Большая дорога (Ильенков) - страница 14

Но Сорокин замотал головой и, совсем ослабев, закрыл глаза.

На другое утро Дегтярев обнаружил, что он один в палате: не было ни Сорокина, ни его койки. В палате стояла какая-то безжизненная, белая тишина. Дегтярев глянул в окно — и там все было безжизненно-бело. Выпал снег.

Евгений Владимирович вошел веселый, шумный и тоже белый.

— А куда же Сорокина? — спросил Дегтярев.

— Его перевели в другую палатку, Николай Андреевич. В палатку номер ноль, — сказал доктор, приложив ухо к груди Дегтярева. — Дышите! Кашляните! Так. Сегодня первая пороша… Кончу обход и на зайчишек! Дышите! Кашляните! Люблю я первую порошу!

А Дегтярев удрученно думал: «Он пойдет на зайцев, а Сорокин — в ноль. А потом и меня туда, в этот ноль…»

Дегтярев болел первый раз в жизни. У него было могучее здоровье, и он никогда не думал о смерти. Теперь впервые он ощутил ее холодное дыхание, — где-то рядом была палата номер ноль, и там лежал Сорокин.

— Хорошо! Очень хорошо! — приговаривал доктор, ощупывая Дегтярева, но по неестественно бодрому тону, каким он говорил эти утешающие слова, Дегтярев чувствовал, что дело плохо.

Доктор не прописал ему никакого лекарства и долго смотрел на него, как бы говоря: «Ну вот, я все сделал, что мог, испробовал все лекарства и признаю себя бессильным». И Дегтярев подумал, что если он сам не восстанет против болезни, как некогда восстал против бога и несправедливости жизни, то его унесут в палату номер ноль, и тогда весь большой и радостный мир, который он строил двадцать лет: сады, поля, луга, рощи, люди, которых он объединил в одну дружную семью, — все это исчезнет навсегда.

— Воды мне дайте… холодной… в тазу, — сказал он.

Принесли таз с водой, поставили возле кровати, и Николай Андреевич погрузил в воду руку.
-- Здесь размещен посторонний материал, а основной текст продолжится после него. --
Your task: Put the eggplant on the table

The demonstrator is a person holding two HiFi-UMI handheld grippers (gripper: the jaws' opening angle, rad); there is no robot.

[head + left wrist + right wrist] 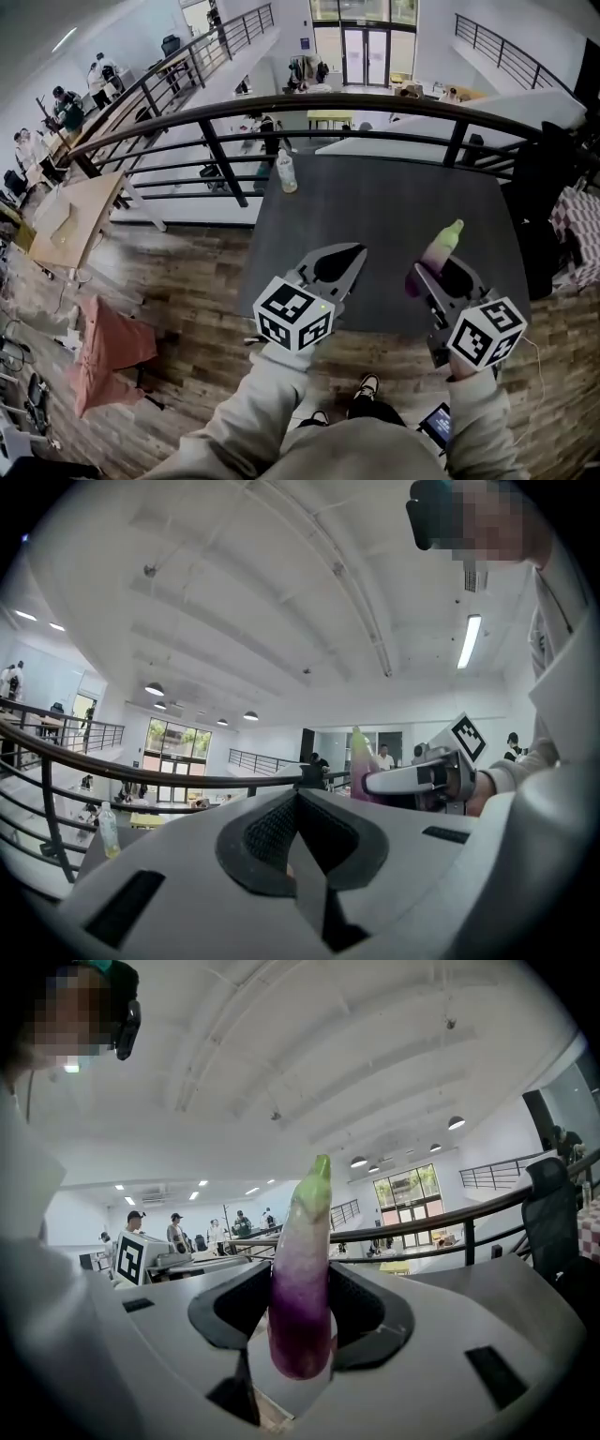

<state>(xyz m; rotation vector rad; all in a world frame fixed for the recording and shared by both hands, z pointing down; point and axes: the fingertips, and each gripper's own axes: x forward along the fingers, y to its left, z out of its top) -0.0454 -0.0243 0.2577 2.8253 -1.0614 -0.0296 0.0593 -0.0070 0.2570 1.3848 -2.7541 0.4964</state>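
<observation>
Two grippers show in the head view at the near edge of the dark bench [375, 202]: your left gripper [359, 248] is empty, and your right gripper [441, 272] holds the eggplant [437, 251] over the bench, green tip pointing away from you. In the left gripper view, the fingers [253, 827] are pressed together with nothing between them. In the right gripper view, the fingers [394, 1297] pinch the eggplant's purple lower part, and it stands upright between them.
</observation>
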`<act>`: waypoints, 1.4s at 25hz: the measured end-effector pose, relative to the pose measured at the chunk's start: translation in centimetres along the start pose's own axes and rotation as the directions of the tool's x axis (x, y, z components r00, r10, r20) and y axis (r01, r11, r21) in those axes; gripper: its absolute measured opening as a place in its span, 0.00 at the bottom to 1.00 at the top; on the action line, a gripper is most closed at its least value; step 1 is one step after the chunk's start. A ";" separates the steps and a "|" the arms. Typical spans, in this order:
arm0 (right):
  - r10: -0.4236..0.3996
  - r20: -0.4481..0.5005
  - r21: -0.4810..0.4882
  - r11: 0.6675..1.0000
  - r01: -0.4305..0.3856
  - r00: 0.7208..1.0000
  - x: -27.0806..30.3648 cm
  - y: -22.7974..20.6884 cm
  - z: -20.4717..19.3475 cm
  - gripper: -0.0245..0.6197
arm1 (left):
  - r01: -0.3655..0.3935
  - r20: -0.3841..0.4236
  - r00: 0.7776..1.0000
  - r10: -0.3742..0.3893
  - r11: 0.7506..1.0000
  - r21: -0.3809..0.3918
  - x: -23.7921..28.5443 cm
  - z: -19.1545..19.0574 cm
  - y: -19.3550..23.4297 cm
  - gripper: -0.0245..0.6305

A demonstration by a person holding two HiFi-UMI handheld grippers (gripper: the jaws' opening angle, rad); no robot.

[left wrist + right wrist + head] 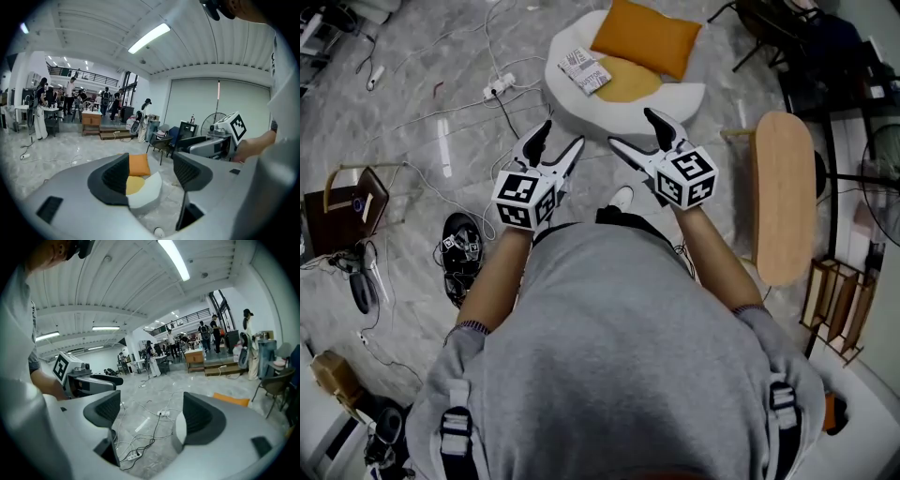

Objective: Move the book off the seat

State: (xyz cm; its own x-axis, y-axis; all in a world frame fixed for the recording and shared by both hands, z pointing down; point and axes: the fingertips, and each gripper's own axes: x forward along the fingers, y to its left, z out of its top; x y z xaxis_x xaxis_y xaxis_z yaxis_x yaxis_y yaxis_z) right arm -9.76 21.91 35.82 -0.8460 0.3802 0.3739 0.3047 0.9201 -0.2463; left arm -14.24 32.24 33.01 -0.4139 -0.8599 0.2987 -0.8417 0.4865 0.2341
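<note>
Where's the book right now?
Head view, top centre: the book lies on the left side of the white seat, beside the yellow cushion.

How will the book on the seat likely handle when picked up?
The book looks thin, so probably light and apt to flex in a pinch. Lying flat on the cushioned seat, it may sink when pressed.

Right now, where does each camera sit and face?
Head view: on the head, steeply down at book on white seat; torso, forearms, left gripper, right gripper show.
Left gripper view: along its open jaws toward seat, orange cushion.
Right gripper view: along its open jaws across floor cables.
Shared: all three show the cushion.
</note>
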 end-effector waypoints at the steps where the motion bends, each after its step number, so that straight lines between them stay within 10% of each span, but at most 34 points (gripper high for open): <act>1: 0.008 -0.003 -0.002 1.000 -0.008 1.000 0.1 -0.9 0.3 0.71 | -0.006 0.001 1.000 0.006 1.000 -0.001 0.9 0.3 -0.1 0.52; 19: 0.035 -0.039 0.018 0.999 -0.034 0.999 6.1 -12.4 3.1 0.71 | -0.036 -0.028 0.999 0.035 0.999 -0.037 13.0 2.3 4.0 0.52; 35: 0.039 -0.166 0.071 0.997 -0.028 0.985 22.8 -24.4 6.5 0.71 | -0.013 -0.135 0.991 -0.004 0.992 -0.125 26.9 3.0 20.2 0.51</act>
State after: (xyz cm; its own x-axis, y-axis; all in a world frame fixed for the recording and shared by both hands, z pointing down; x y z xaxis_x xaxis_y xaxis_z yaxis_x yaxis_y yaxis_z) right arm -39.33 7.46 44.52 -0.7491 0.4266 0.5067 0.2965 0.9000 -0.3194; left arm -43.40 18.51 43.03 -0.3601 -0.8333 0.4195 -0.7866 0.5130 0.3437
И тотчас же ему вспомнился жаркий июльский полдень: с косой на плече он идет между густыми валами травы, и все тело его горит от безмерной усталости, а ноги еле движутся, будто на ногах налипла пудами грязь. Вот как и сейчас: нечем дышать, рубашка мокрая от липкого пота, все высохло во рту, и в ушах звенит, словно кузнечики завели свою песню. А впереди сверкает днепровская голубая вода, и Николай Андреевич на ходу расстегивает ворот, жадно вдыхая прохладу реки. Он бросается в воду, плывет… Какое блаженство! Освеженный, помолодевший, он сидит на горячем песке и любуется ивами, опустившими в воду свои длинные гибкие ветви…

— Вы улыбаетесь, — удивленно сказал доктор. — Вероятно, хорошие воспоминания принесла вам эта вода?

Николай Андреевич сказал, что вот он искупался в речке и ему стало легче.